- WORK ORDER: Without its pictures, the listing below is to be transcribed exactly.

>>>

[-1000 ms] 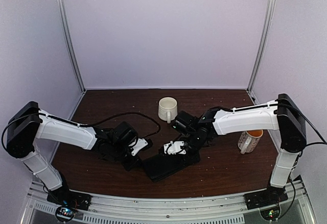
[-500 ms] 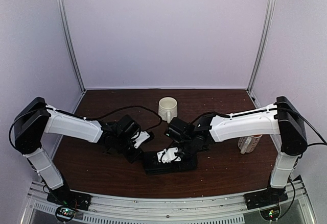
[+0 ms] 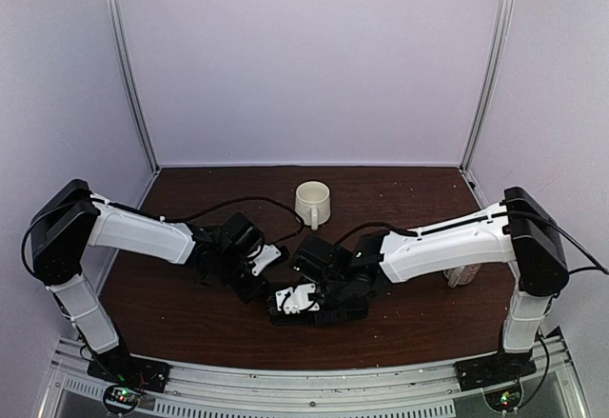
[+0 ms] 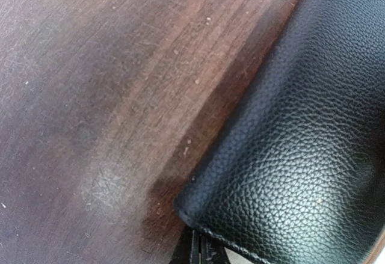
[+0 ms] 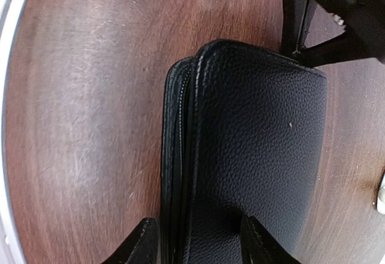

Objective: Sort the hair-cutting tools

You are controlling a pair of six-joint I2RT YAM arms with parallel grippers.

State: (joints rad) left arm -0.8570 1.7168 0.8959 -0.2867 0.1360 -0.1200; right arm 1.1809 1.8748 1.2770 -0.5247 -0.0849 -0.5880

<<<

- REPLY:
[-1000 ms] 
[-500 ms] 
[+0 ms] 
[+0 ms] 
[+0 ms] 

Objective: Sort the hair-cutting tools

You are controlling a pair of six-joint I2RT YAM arms with parallel grippers.

State: (joints rad) left arm -0.8570 1.7168 0.8959 -0.2867 0.1360 -0.1200; right arm 1.1809 1.8748 1.2770 -0.5247 -0.0849 -0.5880

The answer stands, and there is nothing more to add.